Joe Biden affirme qu'il se considère comme sioniste, ce qu'il n'avait pas souligné publiquement depuis février .


16 juillet 2024

Le président américain Joe Biden affirme qu'il se considère comme un sioniste, une distinction qu'il n'avait pas soulignée publiquement depuis février.

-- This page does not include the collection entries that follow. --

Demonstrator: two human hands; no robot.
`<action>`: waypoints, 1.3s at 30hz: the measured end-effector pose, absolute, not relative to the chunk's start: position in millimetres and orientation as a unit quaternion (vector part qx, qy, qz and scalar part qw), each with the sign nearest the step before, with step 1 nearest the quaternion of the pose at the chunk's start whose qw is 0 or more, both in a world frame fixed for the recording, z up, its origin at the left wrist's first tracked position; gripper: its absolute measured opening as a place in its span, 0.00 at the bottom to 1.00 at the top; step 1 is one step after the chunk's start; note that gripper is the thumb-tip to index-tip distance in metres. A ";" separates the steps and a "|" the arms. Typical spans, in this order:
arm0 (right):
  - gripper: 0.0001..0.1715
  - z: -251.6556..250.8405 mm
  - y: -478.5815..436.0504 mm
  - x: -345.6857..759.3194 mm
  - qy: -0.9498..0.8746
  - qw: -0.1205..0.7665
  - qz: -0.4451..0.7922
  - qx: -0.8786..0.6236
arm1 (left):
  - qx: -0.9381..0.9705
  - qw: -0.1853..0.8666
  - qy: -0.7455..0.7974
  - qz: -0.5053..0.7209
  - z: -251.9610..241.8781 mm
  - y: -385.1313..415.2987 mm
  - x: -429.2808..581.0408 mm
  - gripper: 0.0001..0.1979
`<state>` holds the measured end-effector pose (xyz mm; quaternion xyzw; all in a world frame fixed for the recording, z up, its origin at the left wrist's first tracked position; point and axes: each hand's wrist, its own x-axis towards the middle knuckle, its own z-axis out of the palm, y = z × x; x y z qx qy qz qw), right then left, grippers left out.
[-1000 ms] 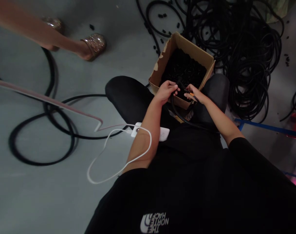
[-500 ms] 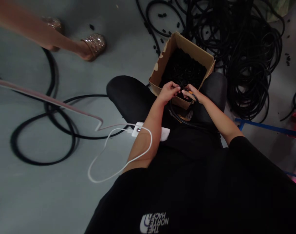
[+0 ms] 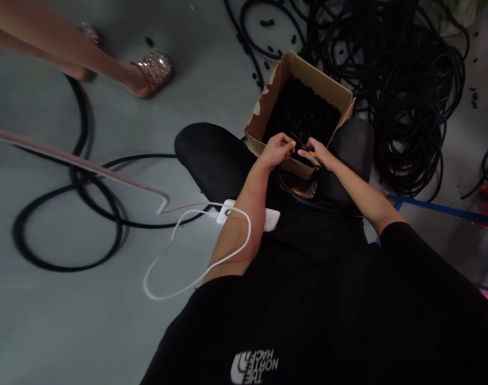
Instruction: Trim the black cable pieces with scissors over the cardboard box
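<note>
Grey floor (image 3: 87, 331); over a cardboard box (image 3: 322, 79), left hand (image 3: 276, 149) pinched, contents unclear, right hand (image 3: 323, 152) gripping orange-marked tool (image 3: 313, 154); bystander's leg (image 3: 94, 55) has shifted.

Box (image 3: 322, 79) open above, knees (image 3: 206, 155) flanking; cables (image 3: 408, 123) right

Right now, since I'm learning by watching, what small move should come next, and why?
Probably ease the left hand slightly away from the orange-marked tool: its fingertips sit close beside the tool's dark tip, and the right hand grips that tool at the near side of the cardboard box.
</note>
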<state>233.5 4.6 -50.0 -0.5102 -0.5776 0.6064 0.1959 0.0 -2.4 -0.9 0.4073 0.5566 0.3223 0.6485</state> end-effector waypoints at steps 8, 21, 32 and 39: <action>0.22 -17.6 3.8 232.5 -0.574 0.171 0.577 -0.555 | 0.344 0.676 0.575 0.307 7.6 -3.0 -1.2 0.19; 0.29 -27.4 -7.3 239.3 -0.487 0.166 0.659 -0.549 | 0.265 0.694 0.546 0.387 12.2 -2.0 -1.7 0.12; 0.27 -35.5 2.4 232.0 -0.570 0.190 0.598 -0.530 | 0.351 0.651 0.573 0.354 5.0 -5.4 10.4 0.23; 0.33 -39.3 3.7 223.5 -0.541 0.178 0.637 -0.520 | 0.366 0.619 0.598 0.353 0.1 -5.8 14.3 0.23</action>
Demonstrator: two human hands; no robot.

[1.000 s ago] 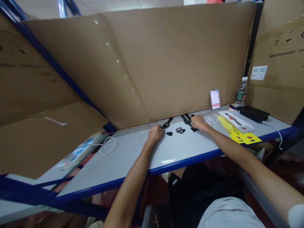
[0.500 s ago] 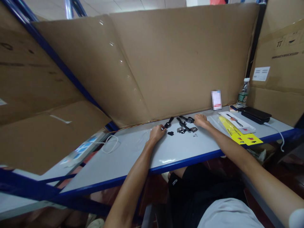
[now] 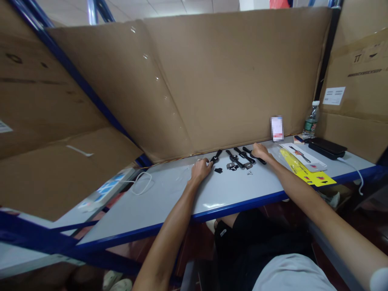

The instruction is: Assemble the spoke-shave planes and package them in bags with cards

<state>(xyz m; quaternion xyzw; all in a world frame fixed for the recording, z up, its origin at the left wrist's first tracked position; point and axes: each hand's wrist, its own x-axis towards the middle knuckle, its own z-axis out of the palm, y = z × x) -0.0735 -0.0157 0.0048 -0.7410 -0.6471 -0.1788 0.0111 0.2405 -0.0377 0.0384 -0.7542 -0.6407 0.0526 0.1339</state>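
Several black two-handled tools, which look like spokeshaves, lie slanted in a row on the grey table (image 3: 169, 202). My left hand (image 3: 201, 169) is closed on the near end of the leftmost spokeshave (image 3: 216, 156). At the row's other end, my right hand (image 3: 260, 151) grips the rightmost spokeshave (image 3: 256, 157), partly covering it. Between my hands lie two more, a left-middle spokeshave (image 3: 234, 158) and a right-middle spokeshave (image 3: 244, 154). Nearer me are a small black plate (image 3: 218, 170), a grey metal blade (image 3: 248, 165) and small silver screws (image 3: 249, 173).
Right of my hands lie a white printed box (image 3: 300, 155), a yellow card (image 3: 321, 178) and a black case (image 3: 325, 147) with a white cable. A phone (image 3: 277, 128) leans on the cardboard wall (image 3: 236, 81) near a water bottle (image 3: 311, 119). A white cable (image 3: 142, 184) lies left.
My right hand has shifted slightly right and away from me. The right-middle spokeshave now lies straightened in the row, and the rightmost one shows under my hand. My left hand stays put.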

"Il n'est pas nécessaire d'être juif pour être sioniste, et un sioniste se préoccupe de savoir si Israël est un havre de paix pour les juifs en raison de leur histoire et des persécutions dont ils ont été victimes", déclare M. Biden dans une interview accordée à Speedy Morman, de Complex Networks, dans le cadre de l'émission "360 with Speedy".

"S'il n'y avait pas Israël, tous les juifs du monde seraient en danger. Il est nécessaire qu'il soit fort, et il est nécessaire, après la Seconde Guerre mondiale, que les juifs aient un endroit qui leur appartienne", a déclaré M. Biden.

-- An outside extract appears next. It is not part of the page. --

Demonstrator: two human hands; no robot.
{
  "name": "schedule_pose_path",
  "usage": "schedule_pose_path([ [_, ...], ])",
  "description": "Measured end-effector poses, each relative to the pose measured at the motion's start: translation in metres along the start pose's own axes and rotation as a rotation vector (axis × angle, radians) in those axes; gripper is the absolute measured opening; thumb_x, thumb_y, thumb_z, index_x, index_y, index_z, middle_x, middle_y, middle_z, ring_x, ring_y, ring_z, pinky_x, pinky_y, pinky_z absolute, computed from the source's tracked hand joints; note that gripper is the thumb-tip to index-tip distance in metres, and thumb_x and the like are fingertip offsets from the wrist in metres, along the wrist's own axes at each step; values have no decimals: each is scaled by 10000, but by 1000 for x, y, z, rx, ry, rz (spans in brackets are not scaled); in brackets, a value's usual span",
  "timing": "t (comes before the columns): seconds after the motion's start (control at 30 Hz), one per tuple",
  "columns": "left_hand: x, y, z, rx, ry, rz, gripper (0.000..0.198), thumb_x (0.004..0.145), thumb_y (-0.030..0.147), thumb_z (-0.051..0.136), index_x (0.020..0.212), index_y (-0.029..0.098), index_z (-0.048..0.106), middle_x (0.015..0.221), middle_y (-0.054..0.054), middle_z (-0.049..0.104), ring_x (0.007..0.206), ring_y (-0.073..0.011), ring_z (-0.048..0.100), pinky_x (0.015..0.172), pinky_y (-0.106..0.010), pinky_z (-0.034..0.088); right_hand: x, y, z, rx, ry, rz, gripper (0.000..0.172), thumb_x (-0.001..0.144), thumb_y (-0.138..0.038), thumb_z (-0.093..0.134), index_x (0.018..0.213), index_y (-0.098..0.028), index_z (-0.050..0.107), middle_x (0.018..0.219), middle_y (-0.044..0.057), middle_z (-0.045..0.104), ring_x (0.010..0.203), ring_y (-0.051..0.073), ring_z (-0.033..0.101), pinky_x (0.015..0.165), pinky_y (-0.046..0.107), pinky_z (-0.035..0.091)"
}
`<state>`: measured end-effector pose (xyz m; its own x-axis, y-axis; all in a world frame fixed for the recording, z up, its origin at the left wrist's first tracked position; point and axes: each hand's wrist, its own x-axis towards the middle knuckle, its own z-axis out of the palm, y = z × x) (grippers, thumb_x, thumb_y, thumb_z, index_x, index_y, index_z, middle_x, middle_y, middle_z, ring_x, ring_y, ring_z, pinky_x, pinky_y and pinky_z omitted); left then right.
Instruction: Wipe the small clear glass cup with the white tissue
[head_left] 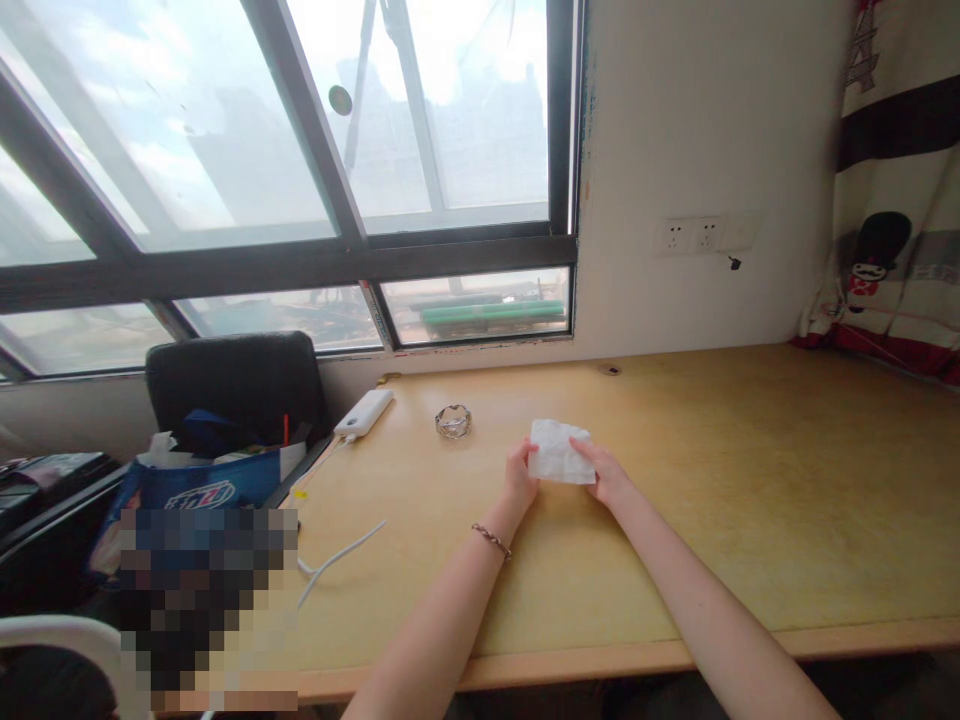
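A white tissue (pixel 559 455), folded to a rough rectangle, is held up over the wooden table. My left hand (pixel 519 472) pinches its left edge, and a dark braided bracelet (pixel 492 541) circles that wrist. On the opposite side my right hand (pixel 606 472) grips the right edge, with fingers lying over the front of the tissue. To the left of both hands a silver metal ring-shaped thing, like a bracelet (pixel 454 422), rests on the tabletop, touched by neither hand.
The wooden table (pixel 787 500) runs along the wall. A white power bank (pixel 365 413) with a white cable (pixel 341 550) lies at its left edge. A black chair (pixel 236 385) and a blue bag (pixel 202 492) stand to the left. Wall sockets (pixel 690 236) are above.
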<state>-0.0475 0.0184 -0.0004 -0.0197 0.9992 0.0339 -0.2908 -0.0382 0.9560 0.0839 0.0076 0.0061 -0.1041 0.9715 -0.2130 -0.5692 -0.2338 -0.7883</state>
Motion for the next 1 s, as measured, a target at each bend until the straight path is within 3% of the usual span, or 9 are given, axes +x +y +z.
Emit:
schedule_pose_path([
  [0.07, 1, 0, -2, 57, 26, 14, 155, 630, 303, 449, 613, 158, 502, 591, -6, 557, 540, -118, 508, 495, -225, 397, 0, 0, -1, -41, 28, -57, 278, 580, -207, 666, 833, -105, 609, 780, 80, 676, 699, 213, 636, 647, 324, 510],
  [0.17, 3, 2, -4, 162, 60, 68, 163, 617, 309, 525, 599, 147, 513, 554, 7, 539, 522, -104, 498, 480, -202, 380, 5, 0, -6, -144, 203, -211, 273, 518, -221, 702, 751, -96, 630, 723, 68, 679, 632, 202, 632, 601, 298, 510],
  [0.33, 8, 10, -12, 295, 66, 168, 249, 697, 365, 501, 756, 132, 563, 755, -62, 615, 636, -139, 574, 545, -226, 427, 13, -2, -14, -162, 396, -337, 246, 486, -242, 694, 689, -120, 628, 684, 49, 677, 637, 206, 629, 564, 280, 509],
  [0.5, 22, 27, -55, 834, 375, 368, 259, 773, 334, 436, 930, 168, 557, 782, -69, 617, 693, -171, 586, 655, -283, 427, 12, -1, -13, -108, 402, -319, 191, 518, -175, 629, 705, -151, 599, 726, 41, 678, 682, 220, 633, 540, 284, 515],
  [0.6, 30, 36, -90, 1205, 477, 459, 354, 784, 265, 436, 1126, 172, 452, 1112, -110, 518, 923, -232, 535, 738, -325, 410, 10, 3, -12, -123, 377, -286, 181, 534, -146, 593, 715, -155, 587, 739, 46, 679, 709, 226, 634, 561, 289, 520],
  [0.67, 34, 39, -109, 1320, 463, 429, 416, 779, 247, 448, 1185, 176, 392, 1217, -124, 431, 919, -249, 531, 706, -338, 418, 10, 7, -11, -121, 347, -260, 185, 542, -145, 586, 727, -151, 583, 742, 52, 680, 709, 228, 635, 573, 294, 523],
  [0.8, 41, 41, -131, 1391, 372, 360, 326, 749, 222, 487, 1070, 167, 475, 1132, -119, 484, 836, -216, 550, 684, -309, 423, 12, 13, -9, -81, 290, -212, 176, 585, -188, 590, 754, -139, 583, 760, 70, 680, 703, 224, 638, 585, 303, 523],
  [0.9, 41, 43, -132, 1411, 353, 340, 217, 747, 195, 473, 958, 167, 518, 1024, -103, 523, 844, -203, 541, 711, -291, 415, 12, 13, -7, -56, 273, -172, 198, 651, -286, 569, 768, -127, 582, 815, 102, 673, 751, 232, 634, 588, 309, 522],
  [1.0, 35, 45, -117, 1393, 334, 339, 173, 751, 166, 453, 908, 177, 526, 972, -89, 532, 836, -198, 540, 707, -283, 411, 12, 10, -3, -10, 291, -181, 282, 701, -381, 525, 809, -126, 577, 879, 116, 661, 816, 235, 622, 613, 313, 521],
])
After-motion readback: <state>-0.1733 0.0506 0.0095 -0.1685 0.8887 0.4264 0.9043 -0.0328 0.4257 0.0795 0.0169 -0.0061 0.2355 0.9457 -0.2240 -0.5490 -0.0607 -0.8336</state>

M. Biden a déjà exprimé ses convictions par le passé, mais il indique qu'il ne s'en est pas écarté lors de ses  discussions récurrentes avec le gouvernement du Premier ministre Benjamin Netanyahou avant et après le déclenchement de la guerre.

Joe Biden qui déclare également que l'Arabie saoudite souhaite normaliser ses relations avec Israël en échange de garanties de sécurité de la part des États-Unis.

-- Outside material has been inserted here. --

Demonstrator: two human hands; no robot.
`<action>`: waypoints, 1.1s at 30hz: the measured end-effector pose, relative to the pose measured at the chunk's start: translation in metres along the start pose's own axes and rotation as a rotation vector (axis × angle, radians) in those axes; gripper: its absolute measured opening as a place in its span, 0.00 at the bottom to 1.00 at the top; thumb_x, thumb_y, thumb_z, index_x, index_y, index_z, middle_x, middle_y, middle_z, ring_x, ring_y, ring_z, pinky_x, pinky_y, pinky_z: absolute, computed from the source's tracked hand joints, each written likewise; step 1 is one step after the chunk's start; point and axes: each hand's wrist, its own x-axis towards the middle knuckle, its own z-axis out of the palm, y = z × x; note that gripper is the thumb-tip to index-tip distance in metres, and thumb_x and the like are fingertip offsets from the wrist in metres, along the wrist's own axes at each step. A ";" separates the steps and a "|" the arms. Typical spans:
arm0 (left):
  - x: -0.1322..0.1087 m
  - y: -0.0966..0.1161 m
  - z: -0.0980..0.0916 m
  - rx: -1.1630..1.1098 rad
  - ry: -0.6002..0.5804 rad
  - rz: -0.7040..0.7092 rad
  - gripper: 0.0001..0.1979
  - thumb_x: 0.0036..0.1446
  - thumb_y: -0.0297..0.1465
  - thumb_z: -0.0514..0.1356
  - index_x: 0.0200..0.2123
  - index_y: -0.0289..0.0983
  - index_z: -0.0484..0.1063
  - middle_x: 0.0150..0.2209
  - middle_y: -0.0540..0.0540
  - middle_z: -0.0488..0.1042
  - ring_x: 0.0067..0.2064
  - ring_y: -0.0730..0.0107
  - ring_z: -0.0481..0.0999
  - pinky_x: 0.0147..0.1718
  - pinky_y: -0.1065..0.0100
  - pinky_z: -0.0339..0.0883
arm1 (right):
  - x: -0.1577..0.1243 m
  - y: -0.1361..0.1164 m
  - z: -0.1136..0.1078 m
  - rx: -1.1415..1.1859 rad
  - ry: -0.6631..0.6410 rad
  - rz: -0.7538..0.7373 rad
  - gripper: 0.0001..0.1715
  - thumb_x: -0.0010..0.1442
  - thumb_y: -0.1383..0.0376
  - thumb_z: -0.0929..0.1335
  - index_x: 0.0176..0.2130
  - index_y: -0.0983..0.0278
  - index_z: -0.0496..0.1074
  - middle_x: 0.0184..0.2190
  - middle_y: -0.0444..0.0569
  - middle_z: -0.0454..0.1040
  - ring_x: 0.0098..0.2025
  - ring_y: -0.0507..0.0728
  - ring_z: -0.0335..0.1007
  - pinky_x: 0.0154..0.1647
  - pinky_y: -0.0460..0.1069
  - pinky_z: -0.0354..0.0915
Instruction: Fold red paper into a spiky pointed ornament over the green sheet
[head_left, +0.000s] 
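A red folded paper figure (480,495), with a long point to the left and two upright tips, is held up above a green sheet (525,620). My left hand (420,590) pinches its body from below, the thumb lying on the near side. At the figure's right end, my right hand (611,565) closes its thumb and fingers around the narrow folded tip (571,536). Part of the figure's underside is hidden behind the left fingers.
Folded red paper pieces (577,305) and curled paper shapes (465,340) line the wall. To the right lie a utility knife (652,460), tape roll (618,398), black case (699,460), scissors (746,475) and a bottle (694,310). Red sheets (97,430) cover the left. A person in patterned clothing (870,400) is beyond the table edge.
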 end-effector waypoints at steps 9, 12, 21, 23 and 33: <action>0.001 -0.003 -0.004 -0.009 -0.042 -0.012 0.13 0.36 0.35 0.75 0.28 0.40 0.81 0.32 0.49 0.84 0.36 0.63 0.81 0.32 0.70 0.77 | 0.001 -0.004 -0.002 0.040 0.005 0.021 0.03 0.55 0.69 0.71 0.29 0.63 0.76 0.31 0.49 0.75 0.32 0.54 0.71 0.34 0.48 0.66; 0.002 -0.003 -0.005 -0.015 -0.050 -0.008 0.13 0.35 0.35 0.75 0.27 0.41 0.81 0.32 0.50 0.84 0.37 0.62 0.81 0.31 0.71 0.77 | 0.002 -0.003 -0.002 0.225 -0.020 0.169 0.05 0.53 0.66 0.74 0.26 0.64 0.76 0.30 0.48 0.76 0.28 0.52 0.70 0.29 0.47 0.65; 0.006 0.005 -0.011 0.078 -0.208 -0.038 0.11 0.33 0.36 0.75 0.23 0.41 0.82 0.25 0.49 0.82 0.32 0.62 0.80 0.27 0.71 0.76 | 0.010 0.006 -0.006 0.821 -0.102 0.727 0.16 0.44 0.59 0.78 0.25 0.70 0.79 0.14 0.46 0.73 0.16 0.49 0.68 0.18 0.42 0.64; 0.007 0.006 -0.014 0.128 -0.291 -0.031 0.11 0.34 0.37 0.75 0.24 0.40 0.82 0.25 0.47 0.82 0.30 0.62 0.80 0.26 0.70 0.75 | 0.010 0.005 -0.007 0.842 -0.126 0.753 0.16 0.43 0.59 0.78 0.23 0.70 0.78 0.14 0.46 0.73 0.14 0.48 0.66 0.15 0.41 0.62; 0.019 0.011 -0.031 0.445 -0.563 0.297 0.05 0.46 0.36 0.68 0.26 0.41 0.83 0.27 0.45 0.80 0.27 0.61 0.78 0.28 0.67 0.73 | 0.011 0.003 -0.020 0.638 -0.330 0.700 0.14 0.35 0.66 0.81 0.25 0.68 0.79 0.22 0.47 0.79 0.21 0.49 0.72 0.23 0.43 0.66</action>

"Les Saoudiens m'ont appelé pour me dire qu'ils voulaient reconnaître pleinement Israël", a déclaré Joe Biden lors d'une interview accordée à l'émission "360 with Speedy".

Riyad n'est pas allé aussi loin publiquement et ses représentants ont répété que leur pays ne normaliserait pas ses relations avec Israël à moins que Jérusalem n'accepte d'ouvrir la voie à un futur État palestinien, une condition que le Premier ministre Benjamin Netanyahu a catégoriquement rejetée.

M. Biden ne mentionne pas la condition palestinienne et affirme au contraire que ce que l'Arabie saoudite veut en échange de la normalisation de ses relations avec Israël, c'est la garantie que les États-Unis lui fourniront des armes "si elle est attaquée par d'autres nations arabes - l'une d'entre elles se trouvant juste au coin de la rue". Il semble faire référence à l'Iran, le rival de Riyad au Moyen-Orient, qui n'est pas un pays arabe.